Лечил Бучнев много, но весьма несложно, «походя», как говорили в деревне. Делал небольшие операции, давал «глазные капли», прописывал баню, круто посоленную редьку, огуречный рассол, натирание водкой. Один раз чрезвычайное впечатление произвел исцелением «порченой» тем, что заставил ее заснуть и сонной приказал не вопить по церквам. Другую кликушу в самый разгар полевых женских работ услал на богомолье в Киев, и она воротилась не только здоровая, но и беременная, чего с нею никогда не бывало… Впрочем, необходимо прибавить, что особой популярности как доктор Григорий Петрович не приобретал: с ним советовались, но чаще всего шли за «настоящим лекарством» на земский пункт. Наташа, смеясь, говорила ему, что народ уже развратился: требует хины, салицилки, йодистого кали, касторового масла вместо старинных домашних средств…

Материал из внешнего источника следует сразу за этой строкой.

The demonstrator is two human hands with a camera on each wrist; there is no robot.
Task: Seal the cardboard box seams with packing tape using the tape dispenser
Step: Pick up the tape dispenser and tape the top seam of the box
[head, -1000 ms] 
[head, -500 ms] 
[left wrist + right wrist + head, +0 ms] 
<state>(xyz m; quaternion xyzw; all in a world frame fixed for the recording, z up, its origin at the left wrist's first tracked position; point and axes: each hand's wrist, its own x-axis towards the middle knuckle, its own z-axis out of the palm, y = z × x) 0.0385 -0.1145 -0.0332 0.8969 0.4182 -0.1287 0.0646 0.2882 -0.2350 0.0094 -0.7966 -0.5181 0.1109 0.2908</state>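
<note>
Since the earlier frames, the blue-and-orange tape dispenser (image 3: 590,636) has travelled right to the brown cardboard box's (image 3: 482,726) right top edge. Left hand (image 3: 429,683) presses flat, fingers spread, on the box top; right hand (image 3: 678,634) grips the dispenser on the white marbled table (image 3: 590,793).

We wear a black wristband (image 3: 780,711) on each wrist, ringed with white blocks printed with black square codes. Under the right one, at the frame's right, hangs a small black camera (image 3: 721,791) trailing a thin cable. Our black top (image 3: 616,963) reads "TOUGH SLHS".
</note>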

Во всем Апраксине относились к доктору с прямым недоброжелательством лишь мельник Агафон да его цепная собака Турка. Этот Агафон, — кратко его называли — в глаза «дедом», а за глаза — «чертушкой», — был старик лет семидесяти, откуда-то из пермских лесов; Петр Евсеич взял его в Апраксино по особой просьбе знакомых старообрядцев. Он жил в избушке близ мельницы-ветрянки, питался ржаными сухарями, размоченными в ключевой воде, редко появлялся в усадьбе, никого к себе в избу не пускал и, пугая детей своим диким видом, внушал и взрослым какой-то суеверный страх. Только один Петр Евсеич в прежние годы, когда желал развлечься на особенный лад, захаживал к нему в избушку, и, если случались тогда на ветрянке помольцы, они бывали свидетелями удивительных вещей. Обыкновенно Агафон встречал хозяина с угрюмой почтительностью. Из избы слышен был вначале степенный разговор о количестве собранного помола, о кленовом дереве, нужном для цевок; о веретене, которое требовалось подварить; потом голоса мало-помалу возвышались, слышно было что-то о вере, о жизни в скитах, о блудном грехе; потом хозяин начинал смешливо всхлипывать и взвизгивать, и в ответ на это раздавался сердитый, удушливый, шамкающий крик мельника, издали, чрезвычайно напоминавший хриплый и такой же удушливый лай Турки, и вдруг в дверях появлялся весь красный и сияющий от наслаждения Петр Евсеич, а за ним, толкая его в спину, вскосмаченный, разъяренный дед.
— Перевертень!.. Гог-Магог!.. Помёт антихристов!.. Сосуда дьявольская!.. Бес… бес… бес… — ругал он смеющегося хозяина, а иногда, не удовлетворившись этим, вне себя подбегал к Турке и кричал задыхаясь: — Держи его, христопродавца!.. — Кусь его!.. Вззы его!..
Впрочем, когда дело доходило до Турки, Перелыгин тотчас же переставал смеяться, слегка бледнел и грозно замахивался на старика палкой. Как и все в Апраксине, Петр Евсеич боялся Турки. Да и нельзя было не бояться. Эта овчарка, бегавшая на блоке по канату, натянутому вокруг мельницы, была свирепа и сильна, точно дикий зверь, она никого не подпускала к себе, ни от кого не принимала пищи, кроме Агафона. Если дед, не закреплял к одному месту блок с цепью, на мельницу решительно нельзя было пройти; стоило показаться человеку даже во многих саженях от мельницы, как Турка приходила в неописанную ярость и с налитыми кровью глазами, с пеной у рта, с оскаленными клыками, острыми точно ножи, прыгала вдоль каната, становилась на дыбы, гремя тяжелой цепью; хрипела и закатывалась от злобы. Даже к деду она никогда не ласкалась, и когда он подходил к ней, в ее зловещих глазах нельзя было приметить ничего дружелюбного, лишь какая-то суровая почтительность устанавливалась в них, как у самого деда, когда он встречал хозяина.